Boston ivy is related to another vine, Virginia creeper (Parthenocissus quinquefolia). For identification purposes, note that Virginia creeper's leaf is a compound leaf, composed of five leaflets. Boston ivy's leaf may be compound on young plants but, in such cases, it will display three leaflets. Once mature, Boston ivy bears a simple, not a compound leaf. The vine is also sometimes confused with English ivy (Hedera helix) by beginning gardeners, but the two plants are not related; moreover, English ivy is evergreen, while Boston ivy is not. Plants in the genus, Hedera are true ivies. Others may have common names that contain that word (Boston ivy and the dreaded poison ivy being examples), but they are not real ivies.

Origin of the Scientific Name

The Latinized Greek name for Boston ivy is something of a misnomer. Partheno- means "virgin" (as in "Virginia") and cissus translates as "ivy." But while its relative, Virginia creeper, is, indeed, native to Virginia, Boston ivy is of Far Eastern origin. Meanwhile, the species name, tricuspidata, refers to the mature leaves of Boston Ivy: The leaves, while not compound, do have three distinct lobes.

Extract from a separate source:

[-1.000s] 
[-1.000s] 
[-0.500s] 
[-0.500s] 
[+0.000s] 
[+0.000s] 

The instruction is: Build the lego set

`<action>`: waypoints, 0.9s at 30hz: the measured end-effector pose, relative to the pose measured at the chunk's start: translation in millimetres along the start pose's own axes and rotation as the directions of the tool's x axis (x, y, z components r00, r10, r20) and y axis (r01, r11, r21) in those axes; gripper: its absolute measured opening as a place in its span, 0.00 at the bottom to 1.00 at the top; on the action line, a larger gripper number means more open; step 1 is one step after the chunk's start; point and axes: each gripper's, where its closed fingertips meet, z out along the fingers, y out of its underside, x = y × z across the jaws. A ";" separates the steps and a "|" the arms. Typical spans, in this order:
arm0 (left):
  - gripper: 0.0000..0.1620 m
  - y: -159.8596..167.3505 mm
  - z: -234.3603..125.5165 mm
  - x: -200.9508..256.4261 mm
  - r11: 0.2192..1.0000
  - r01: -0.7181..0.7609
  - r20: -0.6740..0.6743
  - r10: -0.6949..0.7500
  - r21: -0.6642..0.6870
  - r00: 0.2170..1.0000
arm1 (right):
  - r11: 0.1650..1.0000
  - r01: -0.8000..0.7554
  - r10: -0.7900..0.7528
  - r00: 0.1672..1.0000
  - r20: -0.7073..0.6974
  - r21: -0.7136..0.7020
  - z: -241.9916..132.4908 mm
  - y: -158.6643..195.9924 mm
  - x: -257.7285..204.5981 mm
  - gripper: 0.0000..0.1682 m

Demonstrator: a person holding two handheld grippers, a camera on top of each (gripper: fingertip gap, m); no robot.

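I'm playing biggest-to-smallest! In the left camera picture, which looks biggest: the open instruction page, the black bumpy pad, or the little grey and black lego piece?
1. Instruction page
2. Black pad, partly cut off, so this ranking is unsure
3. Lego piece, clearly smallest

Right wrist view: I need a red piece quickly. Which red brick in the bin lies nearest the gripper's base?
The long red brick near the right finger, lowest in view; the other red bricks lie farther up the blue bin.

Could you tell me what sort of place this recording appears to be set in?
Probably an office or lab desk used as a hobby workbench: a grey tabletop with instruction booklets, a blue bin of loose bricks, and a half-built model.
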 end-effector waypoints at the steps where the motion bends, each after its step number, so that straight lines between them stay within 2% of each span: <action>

Warnings About Growing Boston Ivy

If you wish to allow Boston ivy to scale the walls of any buildings, make sure first that you desire it as a permanent fixture. Once the vine gets a toehold, it is difficult to remove it from walls, so tightly do the holdfasts at the end of its tendrils hold it on the supporting structure. You could do damage to a wall in your attempts to rid it of entrenched Boston ivy. It is better to train the vine to grow on trellises and similar structures unless you are sure that you want it as permanent "siding" on your wall.

Nor should you allow Boston ivy to climb a tree that you care about: The shade cast by the vine will interfere with a tree's photosynthesis, thereby depriving it of nutrients.

This vine for shade is poisonous if eaten, whether by people or pets, although wild birds do eat the berries. Some people also suffer from an allergic reaction to Boston ivy upon contact.